Service Mesh is not a new topic anymore. Most of us in the industry are already familiar with it. There are also tons of article in the internet about its why and how. In my opinion, it has a significant influence on the application architecture. Here's a DevSecOps humor to start the discussion (and it will make sense as you read along).
Part 2: Understanding The Ingress and The Mesh components of Service Mesh.
Part 3: Understanding the observability component of Service Mesh (TBD).
Some common questions and my short answers:
Q: Does micro-services architecture inherently warrants for service mesh?
A: No.
Q: Is it a networking tool? Is it a security tool?
A: Yes and No. In my opinion, it has application service discovery, application resiliency, connectivity and observability at the very least. Thus, networking, security are parts of it, but not all of it.
Q: If the application architecture is API driven does still need service mesh?
A: May be. Unnecessarily exposing API endpoints just so an internal service can access it is, in fact, an anti-pattern. Service Mesh can help here to standardise and simplify a great deal. To me, it absolutely makes sense to have a combination of API gateway and service mesh for the application architecture. I described this topic in this post.
Q: Does service mesh warrant for change in application source code to allow for side cars?
A: It should not. I touched on it briefly in this post but it deserves its own technical post.
Q: I need security for my application. Can service mesh provide that?
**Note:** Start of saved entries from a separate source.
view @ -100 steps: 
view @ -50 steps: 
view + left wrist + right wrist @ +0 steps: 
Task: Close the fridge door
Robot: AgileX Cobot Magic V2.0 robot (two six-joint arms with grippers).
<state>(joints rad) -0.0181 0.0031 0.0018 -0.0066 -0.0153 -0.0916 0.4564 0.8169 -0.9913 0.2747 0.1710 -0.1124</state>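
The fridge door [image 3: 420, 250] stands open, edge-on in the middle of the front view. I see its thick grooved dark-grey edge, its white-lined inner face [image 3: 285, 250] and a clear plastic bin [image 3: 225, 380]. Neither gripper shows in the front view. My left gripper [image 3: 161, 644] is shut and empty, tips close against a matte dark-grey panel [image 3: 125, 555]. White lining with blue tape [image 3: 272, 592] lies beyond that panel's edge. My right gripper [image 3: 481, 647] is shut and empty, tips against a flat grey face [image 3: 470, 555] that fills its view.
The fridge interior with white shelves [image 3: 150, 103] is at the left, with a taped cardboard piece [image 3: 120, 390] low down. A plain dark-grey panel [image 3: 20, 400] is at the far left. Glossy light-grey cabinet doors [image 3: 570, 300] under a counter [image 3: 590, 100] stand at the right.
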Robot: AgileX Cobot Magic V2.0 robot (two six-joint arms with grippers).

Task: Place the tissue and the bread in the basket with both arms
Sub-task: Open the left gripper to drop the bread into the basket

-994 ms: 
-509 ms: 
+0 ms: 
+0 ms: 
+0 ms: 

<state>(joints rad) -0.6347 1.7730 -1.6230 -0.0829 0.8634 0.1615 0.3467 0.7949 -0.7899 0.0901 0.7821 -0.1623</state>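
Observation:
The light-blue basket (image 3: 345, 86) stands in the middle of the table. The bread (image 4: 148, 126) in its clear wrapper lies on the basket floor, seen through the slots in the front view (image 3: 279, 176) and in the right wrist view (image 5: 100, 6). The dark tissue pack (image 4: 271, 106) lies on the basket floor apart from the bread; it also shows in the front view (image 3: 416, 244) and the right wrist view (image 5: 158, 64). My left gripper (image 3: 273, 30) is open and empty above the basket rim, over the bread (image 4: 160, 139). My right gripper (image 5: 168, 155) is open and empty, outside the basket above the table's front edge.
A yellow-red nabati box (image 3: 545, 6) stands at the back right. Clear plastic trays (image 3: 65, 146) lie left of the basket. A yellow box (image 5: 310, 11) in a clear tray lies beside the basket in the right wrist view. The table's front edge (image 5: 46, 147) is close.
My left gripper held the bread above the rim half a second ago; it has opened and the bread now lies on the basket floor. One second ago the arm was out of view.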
A: Yes. However, similar degree of application security can be achieved without service mesh too. In my opinion, consideration need to be made to adopt service mesh beyond just security context. Read along the rest of post to understand this better.
Feature #1 - mTLS:
- If the workloads of the application are deployed in a secured K8s cluster with appropriate security policies, such as registry policy, image signing, RBAC etc and the deployment is only allowed through secured supply chain or approved CD process then that will prevent malicious or imposter app from getting deployed in the first place. mTLS of a Service Mesh has very little contribution in this context.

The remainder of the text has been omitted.